RFI : « Vous ne pensez pas qu’ils sont opposés au troisième mandat ? » « Non, ils sont pour ces élections, répète-t-il. Ils sont d’accord et nous espérons qu’ils vont venir parce qu’il reste encore du temps. »

Une heure avant la fermeture, des centres de vote voisins n'affichent pas de meilleurs scores. Les présidents des bureaux de vote attendent, eux aussi, l'ultime sursaut.

Une forte participation pour le pouvoir

Pour le pouvoir il n'y a pas d’échec, au contraire les autorités estiment que l'élection a été un succès. Willy Nyamitwe, le conseiller en communication du chef de l'Etat, pense que la participation pourrait atteindre les 80% : « C'est un bilan positif au regard du taux de participation. », selon Willy NyamitweConseiller en communication du chef de l'Etat burundais

La présidentielle au Burundi objet de toutes les critiques

Quelque 3,8 millions d'électeurs burundais étaient appelés aux urnes ce mardi pour l'élection présidentielle. Du côté de la communauté internationale, cette élection est vivement critiquée.
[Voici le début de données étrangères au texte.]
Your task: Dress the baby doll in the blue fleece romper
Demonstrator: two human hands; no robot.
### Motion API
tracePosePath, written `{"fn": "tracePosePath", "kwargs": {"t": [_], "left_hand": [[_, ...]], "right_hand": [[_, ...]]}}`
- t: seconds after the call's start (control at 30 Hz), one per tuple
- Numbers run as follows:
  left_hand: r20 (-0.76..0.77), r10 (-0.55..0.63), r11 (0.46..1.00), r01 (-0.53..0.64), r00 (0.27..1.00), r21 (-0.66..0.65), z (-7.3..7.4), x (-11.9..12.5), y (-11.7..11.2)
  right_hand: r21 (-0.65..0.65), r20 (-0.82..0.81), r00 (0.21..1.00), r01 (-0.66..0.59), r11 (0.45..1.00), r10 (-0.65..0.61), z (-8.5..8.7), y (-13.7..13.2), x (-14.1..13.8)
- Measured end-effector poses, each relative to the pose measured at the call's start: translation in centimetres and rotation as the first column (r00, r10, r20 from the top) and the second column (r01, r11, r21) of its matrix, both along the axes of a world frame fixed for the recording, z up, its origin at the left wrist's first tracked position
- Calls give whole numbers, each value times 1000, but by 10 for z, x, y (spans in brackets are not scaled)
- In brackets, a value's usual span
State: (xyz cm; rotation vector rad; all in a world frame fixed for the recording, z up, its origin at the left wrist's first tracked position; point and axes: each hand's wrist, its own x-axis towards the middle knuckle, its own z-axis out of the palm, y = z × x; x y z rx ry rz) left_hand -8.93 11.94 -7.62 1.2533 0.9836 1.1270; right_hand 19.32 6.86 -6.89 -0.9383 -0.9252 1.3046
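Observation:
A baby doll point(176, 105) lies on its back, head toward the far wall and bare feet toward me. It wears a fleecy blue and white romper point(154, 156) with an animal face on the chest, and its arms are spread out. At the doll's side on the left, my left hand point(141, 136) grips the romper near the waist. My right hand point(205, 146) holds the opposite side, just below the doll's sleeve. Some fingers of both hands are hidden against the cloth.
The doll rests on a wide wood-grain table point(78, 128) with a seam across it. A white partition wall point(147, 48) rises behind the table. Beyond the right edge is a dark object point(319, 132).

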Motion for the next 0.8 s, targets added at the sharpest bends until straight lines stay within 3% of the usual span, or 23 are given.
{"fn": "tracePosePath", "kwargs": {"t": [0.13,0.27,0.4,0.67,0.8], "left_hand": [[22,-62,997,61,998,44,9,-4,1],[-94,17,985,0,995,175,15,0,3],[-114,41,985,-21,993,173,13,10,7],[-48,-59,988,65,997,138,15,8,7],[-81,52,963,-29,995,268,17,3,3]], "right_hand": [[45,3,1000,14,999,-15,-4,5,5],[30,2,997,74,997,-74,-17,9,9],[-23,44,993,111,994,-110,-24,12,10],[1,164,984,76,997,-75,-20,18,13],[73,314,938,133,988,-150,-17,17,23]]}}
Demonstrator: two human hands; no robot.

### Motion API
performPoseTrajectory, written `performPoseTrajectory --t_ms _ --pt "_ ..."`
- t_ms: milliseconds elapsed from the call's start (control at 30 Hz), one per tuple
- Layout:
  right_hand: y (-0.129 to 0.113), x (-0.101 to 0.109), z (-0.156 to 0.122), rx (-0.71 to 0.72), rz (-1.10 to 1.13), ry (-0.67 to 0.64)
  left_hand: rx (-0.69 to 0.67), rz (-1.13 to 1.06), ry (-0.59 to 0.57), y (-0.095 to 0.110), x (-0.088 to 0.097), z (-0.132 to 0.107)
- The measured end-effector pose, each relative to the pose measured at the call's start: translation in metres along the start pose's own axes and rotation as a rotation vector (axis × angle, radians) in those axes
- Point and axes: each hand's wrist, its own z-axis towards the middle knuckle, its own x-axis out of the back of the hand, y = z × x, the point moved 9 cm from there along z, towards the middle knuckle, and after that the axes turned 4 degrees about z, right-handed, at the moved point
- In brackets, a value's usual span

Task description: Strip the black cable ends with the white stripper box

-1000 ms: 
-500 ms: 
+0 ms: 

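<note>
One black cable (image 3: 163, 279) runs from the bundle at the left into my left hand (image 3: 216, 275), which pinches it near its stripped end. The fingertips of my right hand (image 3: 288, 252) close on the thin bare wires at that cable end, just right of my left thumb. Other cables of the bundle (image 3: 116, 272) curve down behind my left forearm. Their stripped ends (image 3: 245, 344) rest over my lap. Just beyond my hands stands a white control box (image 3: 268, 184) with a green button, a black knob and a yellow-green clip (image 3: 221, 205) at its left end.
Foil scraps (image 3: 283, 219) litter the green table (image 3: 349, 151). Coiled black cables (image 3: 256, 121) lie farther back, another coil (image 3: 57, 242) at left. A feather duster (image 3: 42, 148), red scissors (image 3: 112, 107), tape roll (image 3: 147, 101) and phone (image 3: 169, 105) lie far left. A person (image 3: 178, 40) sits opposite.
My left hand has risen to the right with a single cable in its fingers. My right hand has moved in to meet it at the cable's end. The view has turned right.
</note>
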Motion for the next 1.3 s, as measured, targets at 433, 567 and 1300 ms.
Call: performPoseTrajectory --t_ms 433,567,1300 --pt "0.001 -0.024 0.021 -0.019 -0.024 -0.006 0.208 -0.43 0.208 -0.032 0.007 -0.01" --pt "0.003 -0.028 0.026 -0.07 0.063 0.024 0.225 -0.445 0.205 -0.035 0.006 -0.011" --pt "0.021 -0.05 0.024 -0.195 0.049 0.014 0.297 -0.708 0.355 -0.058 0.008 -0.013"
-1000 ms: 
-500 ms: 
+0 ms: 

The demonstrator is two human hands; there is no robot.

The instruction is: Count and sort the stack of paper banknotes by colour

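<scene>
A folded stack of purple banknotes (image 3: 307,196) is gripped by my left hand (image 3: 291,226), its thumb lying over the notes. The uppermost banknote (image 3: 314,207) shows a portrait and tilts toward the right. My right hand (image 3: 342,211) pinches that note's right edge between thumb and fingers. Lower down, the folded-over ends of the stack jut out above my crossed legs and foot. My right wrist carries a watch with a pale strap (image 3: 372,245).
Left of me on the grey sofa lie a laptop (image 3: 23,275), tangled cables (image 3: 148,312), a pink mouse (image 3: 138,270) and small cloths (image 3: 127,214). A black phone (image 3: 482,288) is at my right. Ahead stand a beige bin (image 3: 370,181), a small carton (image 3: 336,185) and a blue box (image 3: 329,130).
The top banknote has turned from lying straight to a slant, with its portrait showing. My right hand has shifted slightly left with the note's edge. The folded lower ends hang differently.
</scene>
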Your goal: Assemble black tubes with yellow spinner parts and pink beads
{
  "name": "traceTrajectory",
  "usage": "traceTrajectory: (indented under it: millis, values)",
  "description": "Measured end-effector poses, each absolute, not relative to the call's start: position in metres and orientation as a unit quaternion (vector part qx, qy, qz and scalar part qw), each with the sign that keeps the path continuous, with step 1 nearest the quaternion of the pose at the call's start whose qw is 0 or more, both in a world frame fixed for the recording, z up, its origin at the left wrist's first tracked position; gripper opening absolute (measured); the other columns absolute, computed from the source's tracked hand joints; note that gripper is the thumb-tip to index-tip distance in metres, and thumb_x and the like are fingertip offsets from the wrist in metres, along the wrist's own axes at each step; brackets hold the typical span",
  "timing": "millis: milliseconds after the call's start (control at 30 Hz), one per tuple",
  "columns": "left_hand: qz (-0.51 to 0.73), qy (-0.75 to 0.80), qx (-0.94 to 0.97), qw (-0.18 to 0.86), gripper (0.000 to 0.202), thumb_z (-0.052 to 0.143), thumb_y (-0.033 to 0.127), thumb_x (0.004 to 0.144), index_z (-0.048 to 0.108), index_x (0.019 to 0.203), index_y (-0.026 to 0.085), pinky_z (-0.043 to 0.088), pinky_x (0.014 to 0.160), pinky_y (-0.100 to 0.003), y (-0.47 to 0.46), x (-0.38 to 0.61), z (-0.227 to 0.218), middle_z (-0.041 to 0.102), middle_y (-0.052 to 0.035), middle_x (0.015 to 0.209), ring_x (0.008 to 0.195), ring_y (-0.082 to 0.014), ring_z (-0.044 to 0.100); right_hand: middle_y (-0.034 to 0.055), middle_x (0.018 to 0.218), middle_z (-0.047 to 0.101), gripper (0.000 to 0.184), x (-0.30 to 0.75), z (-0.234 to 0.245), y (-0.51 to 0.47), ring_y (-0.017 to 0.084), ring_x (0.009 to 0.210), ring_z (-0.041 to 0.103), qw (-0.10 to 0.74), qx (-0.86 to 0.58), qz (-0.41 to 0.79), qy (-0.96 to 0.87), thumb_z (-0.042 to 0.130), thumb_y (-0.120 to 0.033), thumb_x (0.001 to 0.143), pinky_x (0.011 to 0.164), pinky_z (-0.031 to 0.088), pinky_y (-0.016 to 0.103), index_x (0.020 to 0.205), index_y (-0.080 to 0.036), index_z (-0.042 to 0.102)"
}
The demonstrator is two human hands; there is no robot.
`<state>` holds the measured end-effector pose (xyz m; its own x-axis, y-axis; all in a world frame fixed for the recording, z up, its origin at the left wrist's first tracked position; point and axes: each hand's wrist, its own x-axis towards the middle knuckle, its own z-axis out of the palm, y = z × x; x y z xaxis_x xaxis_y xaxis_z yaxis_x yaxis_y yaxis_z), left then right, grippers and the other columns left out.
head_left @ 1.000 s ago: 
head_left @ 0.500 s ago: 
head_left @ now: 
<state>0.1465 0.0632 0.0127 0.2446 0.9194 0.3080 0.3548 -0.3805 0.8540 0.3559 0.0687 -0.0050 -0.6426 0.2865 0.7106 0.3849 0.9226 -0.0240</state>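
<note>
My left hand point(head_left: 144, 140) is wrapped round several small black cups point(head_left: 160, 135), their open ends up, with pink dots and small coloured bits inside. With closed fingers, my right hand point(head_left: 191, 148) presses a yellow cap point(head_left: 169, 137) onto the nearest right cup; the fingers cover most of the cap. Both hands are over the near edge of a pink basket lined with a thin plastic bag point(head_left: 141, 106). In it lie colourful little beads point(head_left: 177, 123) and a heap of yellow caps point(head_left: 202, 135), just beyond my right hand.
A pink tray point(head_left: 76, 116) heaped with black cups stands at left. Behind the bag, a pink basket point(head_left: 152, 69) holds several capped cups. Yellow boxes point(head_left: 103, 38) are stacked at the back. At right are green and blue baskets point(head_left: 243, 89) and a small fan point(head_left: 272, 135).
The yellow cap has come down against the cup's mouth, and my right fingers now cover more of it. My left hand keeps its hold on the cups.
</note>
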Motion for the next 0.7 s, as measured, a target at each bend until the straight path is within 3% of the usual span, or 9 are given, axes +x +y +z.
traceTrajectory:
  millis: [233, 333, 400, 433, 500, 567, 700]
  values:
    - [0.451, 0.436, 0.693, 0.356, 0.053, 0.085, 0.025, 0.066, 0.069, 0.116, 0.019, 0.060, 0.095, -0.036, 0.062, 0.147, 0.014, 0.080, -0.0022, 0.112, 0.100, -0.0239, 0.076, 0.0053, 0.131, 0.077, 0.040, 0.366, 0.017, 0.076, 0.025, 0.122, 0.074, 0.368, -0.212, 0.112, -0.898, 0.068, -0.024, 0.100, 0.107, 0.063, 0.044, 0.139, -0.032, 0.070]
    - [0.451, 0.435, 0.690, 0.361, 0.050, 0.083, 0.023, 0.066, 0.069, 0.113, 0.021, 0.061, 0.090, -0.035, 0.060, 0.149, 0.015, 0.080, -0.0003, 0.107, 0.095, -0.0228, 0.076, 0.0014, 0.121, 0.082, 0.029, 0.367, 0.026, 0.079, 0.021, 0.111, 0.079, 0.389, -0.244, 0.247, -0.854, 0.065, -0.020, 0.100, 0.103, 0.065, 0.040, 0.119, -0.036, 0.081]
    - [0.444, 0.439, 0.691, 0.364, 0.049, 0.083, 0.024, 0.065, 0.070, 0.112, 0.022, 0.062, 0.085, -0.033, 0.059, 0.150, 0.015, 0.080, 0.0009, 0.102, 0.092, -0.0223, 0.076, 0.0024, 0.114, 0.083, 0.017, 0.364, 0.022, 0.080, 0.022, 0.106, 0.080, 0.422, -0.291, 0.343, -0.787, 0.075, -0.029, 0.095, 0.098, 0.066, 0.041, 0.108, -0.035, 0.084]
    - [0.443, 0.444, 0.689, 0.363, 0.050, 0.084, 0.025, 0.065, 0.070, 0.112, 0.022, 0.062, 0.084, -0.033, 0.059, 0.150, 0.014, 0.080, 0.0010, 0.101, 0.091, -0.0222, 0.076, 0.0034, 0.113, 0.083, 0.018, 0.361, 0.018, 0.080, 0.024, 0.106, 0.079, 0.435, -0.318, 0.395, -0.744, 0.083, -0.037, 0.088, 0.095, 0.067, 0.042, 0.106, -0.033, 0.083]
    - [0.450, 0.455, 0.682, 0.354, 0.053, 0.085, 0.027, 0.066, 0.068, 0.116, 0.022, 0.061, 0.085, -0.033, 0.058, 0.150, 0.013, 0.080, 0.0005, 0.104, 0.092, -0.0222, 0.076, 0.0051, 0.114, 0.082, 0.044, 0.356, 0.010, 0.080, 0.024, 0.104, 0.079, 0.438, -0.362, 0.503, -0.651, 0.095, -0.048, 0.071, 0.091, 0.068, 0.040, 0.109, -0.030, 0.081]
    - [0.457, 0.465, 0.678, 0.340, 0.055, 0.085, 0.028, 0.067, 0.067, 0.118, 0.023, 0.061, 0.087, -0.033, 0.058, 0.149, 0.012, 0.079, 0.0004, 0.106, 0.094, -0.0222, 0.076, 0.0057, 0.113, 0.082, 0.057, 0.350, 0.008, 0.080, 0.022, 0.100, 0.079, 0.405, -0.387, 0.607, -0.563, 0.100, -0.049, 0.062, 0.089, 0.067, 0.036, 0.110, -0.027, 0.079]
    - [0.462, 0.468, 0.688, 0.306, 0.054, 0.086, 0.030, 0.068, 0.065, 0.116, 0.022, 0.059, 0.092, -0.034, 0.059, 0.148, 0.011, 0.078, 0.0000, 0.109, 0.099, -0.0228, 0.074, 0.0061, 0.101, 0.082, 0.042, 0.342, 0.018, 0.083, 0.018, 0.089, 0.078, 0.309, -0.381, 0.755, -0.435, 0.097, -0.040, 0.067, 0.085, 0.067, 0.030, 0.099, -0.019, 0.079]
Dans le concert des réactions internationales à l’élection présidentielle au Burundi, c'est Washington qui frappe le plus fort. John Kirby, le porte-parole du département d'Etat américain, a estimé que la situation actuelle au Burundi ne permet pas « la tenue d'élections crédibles ».

Selon Washington, la légitimité du processus électoral burundais a été entachée ces derniers mois par le « harcèlement de l'opposition et de la société civile », la « fermeture de plusieurs médias », ou encore « l’intimidation des électeurs ». Dans une telle situation, le scrutin présidentiel ne fera que « discréditer davantage » le gouvernement de Bujumbura, selon les Etats-Unis.

Ce matin, les mots étaient moins forts du côté de Bruxelles, l'ancienne puissance coloniale. Didier Reynders, le ministre belge des Affaires étrangères, a regretté la tenue de l'élection présidentielle. La Belgique, qui est un partenaire économique important du Burundi, a rappelé que la coopération entre les deux pays sera réexaminée.

Enfin, Ban Ki-moon, le secrétaire général de l'ONU, s'est lui exprimé avant même l'ouverture des bureaux de vote. Il a appelé toutes les parties au calme et a demandé aux autorités burundaises de garantir la sécurité et la tenue pacifique de l'élection.